* [What the task requires] Each line of the data below that includes the string "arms" must be copied.

* [Data excerpt]
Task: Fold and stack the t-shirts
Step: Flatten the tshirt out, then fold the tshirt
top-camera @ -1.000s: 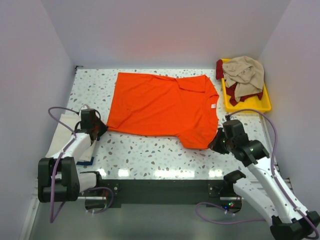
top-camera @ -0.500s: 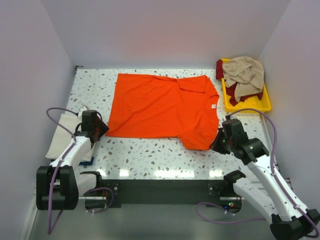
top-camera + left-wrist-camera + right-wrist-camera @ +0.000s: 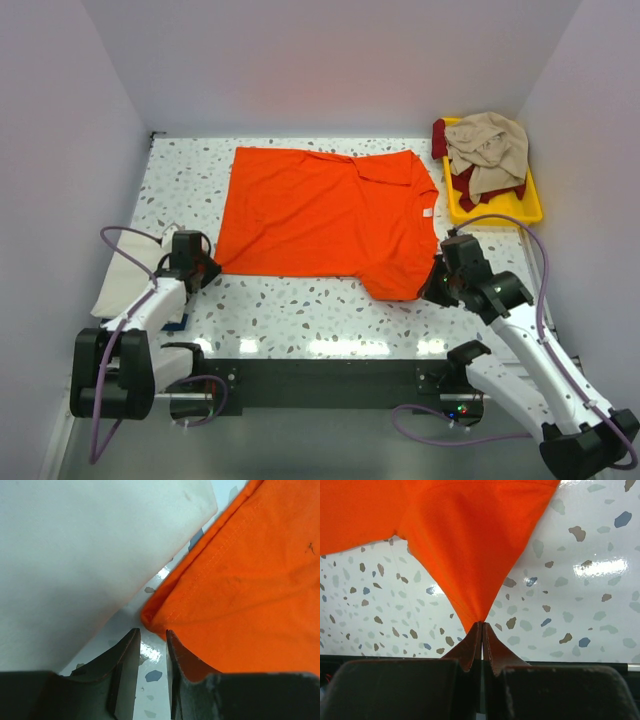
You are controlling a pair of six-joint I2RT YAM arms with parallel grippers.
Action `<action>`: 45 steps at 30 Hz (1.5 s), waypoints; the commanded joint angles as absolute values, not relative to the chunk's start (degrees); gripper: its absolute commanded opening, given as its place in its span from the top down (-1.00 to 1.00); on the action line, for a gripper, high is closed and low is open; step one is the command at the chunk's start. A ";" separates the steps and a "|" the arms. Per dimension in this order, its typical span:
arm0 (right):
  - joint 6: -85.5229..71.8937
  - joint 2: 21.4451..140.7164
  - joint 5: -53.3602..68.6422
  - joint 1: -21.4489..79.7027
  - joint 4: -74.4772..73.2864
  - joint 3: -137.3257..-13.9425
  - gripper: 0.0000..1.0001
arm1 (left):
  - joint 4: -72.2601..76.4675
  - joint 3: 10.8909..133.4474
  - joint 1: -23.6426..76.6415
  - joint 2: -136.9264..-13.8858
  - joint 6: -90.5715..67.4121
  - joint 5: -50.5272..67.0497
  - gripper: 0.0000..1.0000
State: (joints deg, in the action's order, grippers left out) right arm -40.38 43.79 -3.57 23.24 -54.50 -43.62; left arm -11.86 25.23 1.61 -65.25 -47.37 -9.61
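The bright orange t-shirt [image 3: 320,215] lies spread flat across the table, its small white tag [image 3: 427,212] at the right. My left gripper [image 3: 203,268] sits low at the shirt's near left corner. In the left wrist view the gripper [image 3: 152,632] is narrowly open, bare table shows between the jaws, and the orange corner [image 3: 240,580] lies just beyond the tips. My right gripper [image 3: 437,285] is shut on the shirt's near right edge. In the right wrist view the gripper [image 3: 481,624] pinches the orange cloth [image 3: 470,530] into a taut point above the table.
A folded cream-white t-shirt [image 3: 125,270] lies at the left edge on something navy [image 3: 172,322]; it also shows in the left wrist view [image 3: 75,555]. The yellow tray [image 3: 495,212] at the back right holds a crumpled beige shirt [image 3: 490,145] over a dark red one [image 3: 440,135].
My left gripper has drawn back toward the near edge, off the orange corner it was on. My right gripper has shifted slightly, still holding the cloth.
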 commanded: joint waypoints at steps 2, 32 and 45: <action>-39.64 43.77 -4.48 23.47 -53.79 -45.09 1.00 | -9.23 25.22 1.93 -66.36 -48.16 -12.13 0.37; -39.37 39.19 -6.60 23.38 -60.92 -49.31 0.99 | -12.31 28.38 1.93 -57.74 -45.09 -7.04 1.00; -33.85 78.88 -5.82 20.40 -33.16 -65.38 1.00 | -10.46 56.31 2.29 -90.76 -46.23 -3.61 1.00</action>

* [Written solution]
You are controlling a pair of six-joint I2RT YAM arms with parallel grippers.
Action `<action>`: 45 steps at 30 Hz (1.5 s), waypoints; the commanded joint angles as absolute values, not relative to the chunk's start (degrees); gripper: its absolute commanded opening, given as its place in its span from the top down (-1.00 to 1.00); on the action line, for a gripper, high is closed and low is open; step one is the command at the chunk's start. A ";" separates the steps and a "|" the arms. Per dimension in this order, its typical span:

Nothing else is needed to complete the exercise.